Она смотрела в очаг, на бешеную пляску пламени.
– В дороге я стала немного сумасшедшая, Конрад. У меня и сейчас болит сердце от мысли, что Энрико пришлось заплатить жизнью за мое безумие. Но мне так хотелось хоть раз попробовать радостной любви. Хоть раз.
Она подняла взгляд на лицо отшельника.
– Если вам от этого станет легче, я поклялась Господу нашему и Его Блаженной Матери никогда больше не играть с любовью.
Глаза у нее были невеселые, хотя она выдавила жалкое подобие улыбки.
– Ну что, помогла я вам понять? Впервые с того дня, как он узнал об обручении Розанны, Конрад пожалел, что надел рясу монаха. Сейчас ему ничего так не хотелось, как быть обычным мужчиной, не связанным обетом целибата, обнять это очаровательное дитя, повиниться перед ней и сказать слова прощения, которых она так и не услышала от отца, произнести клятву вечной любви, которой она не услышала от Энрико, встать перед ней на колени и умолять простить его и принять взамен ушедших.
Но это, он понимал, несбыточные фантазии. Обеты были с ним так же неразлучны, как поношенная ряса. Он встал и тихонько погладил ее по плечу.
– Мне так жаль, Амата. Обещаю, я каждый день буду молить Господа об исцелении твоей души и тела. Сейчас я пойду в часовню мадонны и начну исполнять это обещание. Если хочешь, помолись со мной.
Он надеялся, что молитва возведет между ними крепостную стену, сквозь которую к нему никогда больше не проникнут безумные мечты.
22
Дождевая вода водопадом хлестала с крыш, бурлила в водостоках, текла по площадям, уходила в каналы – редкий потоп в дельте реки По. Парад гильдий откладывался ужена два дня.
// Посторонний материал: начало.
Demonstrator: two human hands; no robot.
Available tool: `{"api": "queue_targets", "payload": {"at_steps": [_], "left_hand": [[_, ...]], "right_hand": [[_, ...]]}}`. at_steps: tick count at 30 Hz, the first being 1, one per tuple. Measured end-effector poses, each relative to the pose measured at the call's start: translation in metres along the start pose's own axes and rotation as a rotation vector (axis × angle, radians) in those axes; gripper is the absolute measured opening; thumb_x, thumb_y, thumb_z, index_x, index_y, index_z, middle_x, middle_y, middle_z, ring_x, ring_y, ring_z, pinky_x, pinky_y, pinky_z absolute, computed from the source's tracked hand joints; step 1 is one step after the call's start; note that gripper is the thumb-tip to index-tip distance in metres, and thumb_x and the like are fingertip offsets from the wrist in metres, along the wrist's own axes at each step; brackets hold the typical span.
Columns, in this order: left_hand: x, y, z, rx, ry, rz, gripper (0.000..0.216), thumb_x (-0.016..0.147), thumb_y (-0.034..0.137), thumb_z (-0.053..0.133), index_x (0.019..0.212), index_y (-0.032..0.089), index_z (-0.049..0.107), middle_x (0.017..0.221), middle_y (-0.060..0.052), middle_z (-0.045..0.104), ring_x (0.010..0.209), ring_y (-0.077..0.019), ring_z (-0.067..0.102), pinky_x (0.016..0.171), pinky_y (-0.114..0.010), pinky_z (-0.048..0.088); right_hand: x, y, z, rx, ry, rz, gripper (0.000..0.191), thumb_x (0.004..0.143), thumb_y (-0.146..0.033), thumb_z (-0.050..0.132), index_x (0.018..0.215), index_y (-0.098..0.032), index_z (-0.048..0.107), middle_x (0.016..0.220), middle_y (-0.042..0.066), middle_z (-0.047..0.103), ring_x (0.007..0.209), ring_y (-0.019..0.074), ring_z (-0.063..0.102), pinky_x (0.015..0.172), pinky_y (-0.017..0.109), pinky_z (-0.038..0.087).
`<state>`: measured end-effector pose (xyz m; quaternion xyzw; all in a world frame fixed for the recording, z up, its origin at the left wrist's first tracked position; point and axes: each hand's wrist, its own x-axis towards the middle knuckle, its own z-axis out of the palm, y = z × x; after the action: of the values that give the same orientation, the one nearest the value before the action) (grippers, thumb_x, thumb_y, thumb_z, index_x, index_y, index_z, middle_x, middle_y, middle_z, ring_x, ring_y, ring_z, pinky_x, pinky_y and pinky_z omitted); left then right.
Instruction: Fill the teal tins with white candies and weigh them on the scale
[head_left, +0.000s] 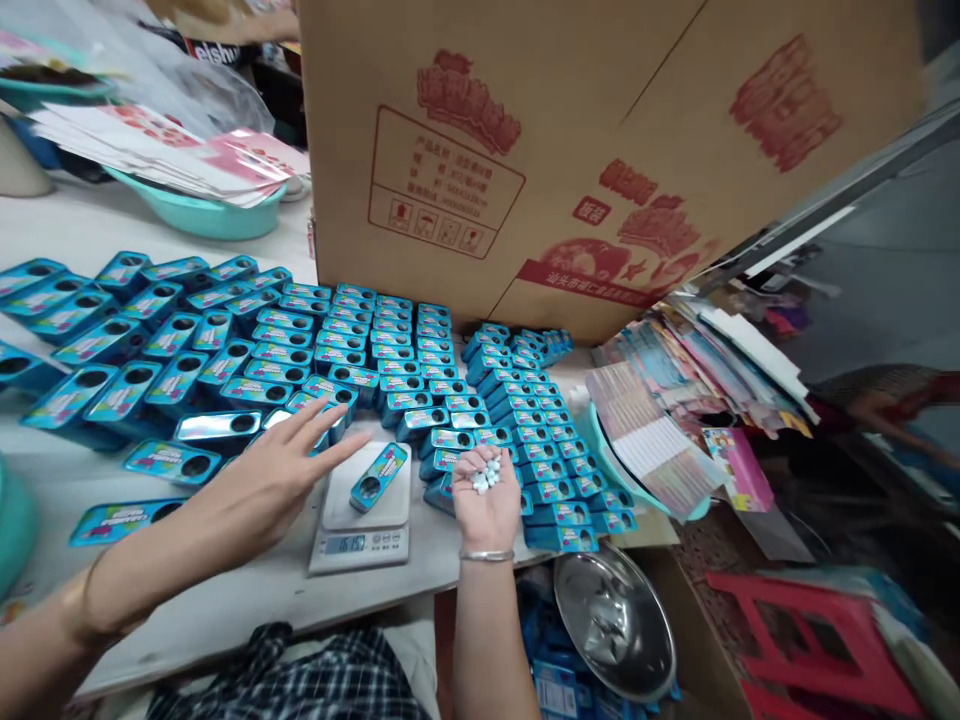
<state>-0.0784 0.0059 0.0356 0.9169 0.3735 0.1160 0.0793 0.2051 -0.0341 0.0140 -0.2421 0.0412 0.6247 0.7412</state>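
Observation:
A small grey digital scale point(360, 530) sits on the white table with one blue tin box point(379, 476) lying on its pan. My left hand point(266, 483) hovers just left of the scale, fingers stretched out and apart, holding nothing. My right hand point(486, 495) is palm up to the right of the scale, cupped around several small white candies point(486, 473). Many rows of the same blue tin boxes point(390, 370) cover the table behind and beside both hands.
A large cardboard carton point(600, 150) stands behind the tins. Teal basins with printed cards point(202, 205) sit at the back left, and more card stacks point(675, 400) lie to the right. A steel bowl point(615, 620) and a red stool point(817, 640) are below the table edge.

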Motion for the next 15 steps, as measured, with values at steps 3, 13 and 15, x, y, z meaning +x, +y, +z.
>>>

Орфео беспокойно блуждал по городу, от Риальто, где суетливые купцы молились о благополучном возвращении своих судов, до рыночной площади, где мрачные торговцы прятали от дождя свой товар, а покупатели стали редкой роскошью. Затих даже торг на рынке рабов, где продавали язычников и «маленькие души» – христианских детей из Леванта, которых родители продали в вечное услужение.
Только в еврейском квартале и в защищенных от дождя ремесленных мастерских еще кипела жизнь. Здесь трудились без продыху, производя всевозможное добро, от игральных карт до мозаики, от фарфора до брони и стеклянной посуды. Резчики и красильщики разукрашивали деревянные сундуки; мастера изготавливали охотничьи рога из слоновой кости, рукояти мечей, кожаные пояса, золотые и серебряные украшения. «Cavolo»[45], – бормотал скучающий Орфео, разглядывая этих трудолюбцев. Он почти жалел, что не присоединился к Джулиано и остальным. По крайней мере, был бы при деле.
На третье утро после Дня Всех Святых он возвращался от Сесилии. Дождь все еще стекал у него по плечам. Он расправил капюшон над головой, как палатку, и вспомнил, как подруга, оседлав его в предрассветных сумерках, окутала волосами его лицо, окружив его золотистым шатром, в котором остались только он и она, отгороженные от всего мира. Какое глубокое понимание светилось в ее серых глазах, в ее загадочной улыбке, которая не выражала ни осуждения, ни вины, ни сочувствия, а просто была адресована ему как другу, гребцу Орфео – не более и не менее.